Kindred continues to draw in new readers with its deep exploration of the violence and loss of humanity caused by slavery in the United States, and its complex and lasting impact on the present day. Adapted by celebrated academics and comics artists Damian Duffy and John Jennings, this graphic novel powerfully renders Butler’s mysterious and moving story, which spans racial and gender divides in the antebellum South through the 20th century.
Butler’s most celebrated, critically acclaimed work tells the story of Dana, a young black woman who is suddenly and inexplicably transported from her home in 1970s California to the pre–Civil War South.

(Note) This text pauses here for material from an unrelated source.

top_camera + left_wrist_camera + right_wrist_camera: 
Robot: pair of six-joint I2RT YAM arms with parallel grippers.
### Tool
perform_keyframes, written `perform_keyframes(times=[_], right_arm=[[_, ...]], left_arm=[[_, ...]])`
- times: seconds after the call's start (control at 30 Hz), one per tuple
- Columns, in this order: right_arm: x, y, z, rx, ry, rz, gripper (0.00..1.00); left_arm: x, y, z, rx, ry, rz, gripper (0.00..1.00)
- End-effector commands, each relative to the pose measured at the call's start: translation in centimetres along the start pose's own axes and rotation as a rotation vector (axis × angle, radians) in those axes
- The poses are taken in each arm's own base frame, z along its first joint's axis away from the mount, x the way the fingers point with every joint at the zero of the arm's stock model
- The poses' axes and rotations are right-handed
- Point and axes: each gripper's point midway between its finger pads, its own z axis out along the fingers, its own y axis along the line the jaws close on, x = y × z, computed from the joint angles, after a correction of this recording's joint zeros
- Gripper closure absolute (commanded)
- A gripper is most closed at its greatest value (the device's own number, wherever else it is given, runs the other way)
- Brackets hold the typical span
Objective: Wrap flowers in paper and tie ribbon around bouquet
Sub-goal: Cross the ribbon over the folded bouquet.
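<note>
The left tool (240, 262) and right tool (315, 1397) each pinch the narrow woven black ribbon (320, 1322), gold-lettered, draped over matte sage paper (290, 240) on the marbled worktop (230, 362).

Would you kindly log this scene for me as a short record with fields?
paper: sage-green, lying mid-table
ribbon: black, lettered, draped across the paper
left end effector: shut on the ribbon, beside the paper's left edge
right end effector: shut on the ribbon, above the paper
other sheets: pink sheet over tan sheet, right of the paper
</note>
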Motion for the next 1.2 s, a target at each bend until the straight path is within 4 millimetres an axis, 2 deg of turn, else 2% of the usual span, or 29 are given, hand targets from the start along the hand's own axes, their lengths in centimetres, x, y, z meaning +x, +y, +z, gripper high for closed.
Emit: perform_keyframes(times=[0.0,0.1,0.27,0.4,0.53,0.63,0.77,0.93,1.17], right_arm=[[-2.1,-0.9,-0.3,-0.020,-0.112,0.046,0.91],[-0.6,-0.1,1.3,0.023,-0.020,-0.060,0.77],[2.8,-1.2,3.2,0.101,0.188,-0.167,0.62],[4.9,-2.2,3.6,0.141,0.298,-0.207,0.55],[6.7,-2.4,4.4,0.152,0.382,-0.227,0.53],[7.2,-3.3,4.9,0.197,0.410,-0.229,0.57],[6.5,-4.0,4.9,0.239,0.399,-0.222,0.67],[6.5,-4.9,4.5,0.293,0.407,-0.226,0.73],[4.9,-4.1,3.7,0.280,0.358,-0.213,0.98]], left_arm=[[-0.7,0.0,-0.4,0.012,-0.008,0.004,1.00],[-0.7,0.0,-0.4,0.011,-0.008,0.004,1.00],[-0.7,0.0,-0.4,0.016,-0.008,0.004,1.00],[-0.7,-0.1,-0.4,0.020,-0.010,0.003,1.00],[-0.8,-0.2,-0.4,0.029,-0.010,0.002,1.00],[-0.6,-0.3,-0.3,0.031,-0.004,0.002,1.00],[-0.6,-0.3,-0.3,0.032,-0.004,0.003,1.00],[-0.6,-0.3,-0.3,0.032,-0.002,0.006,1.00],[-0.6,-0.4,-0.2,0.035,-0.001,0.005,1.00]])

As she time-travels between worlds, one in which she is a free woman and one where she is part of her own complicated familial history on a Southern plantation, she becomes frighteningly entangled in the lives of Rufus, a conflicted white slaveholder and one of Dana’s own ancestors, and the many people who are enslaved by him.
Held up as an essential work in feminist, science-fiction, and fantasy genres, as well as a cornerstone of the Afrofuturism movement, the intersectionality of race, history, and the treatment of women addressed in the book still remain critical topics in contemporary dialogue, both in the classroom and in the public sphere.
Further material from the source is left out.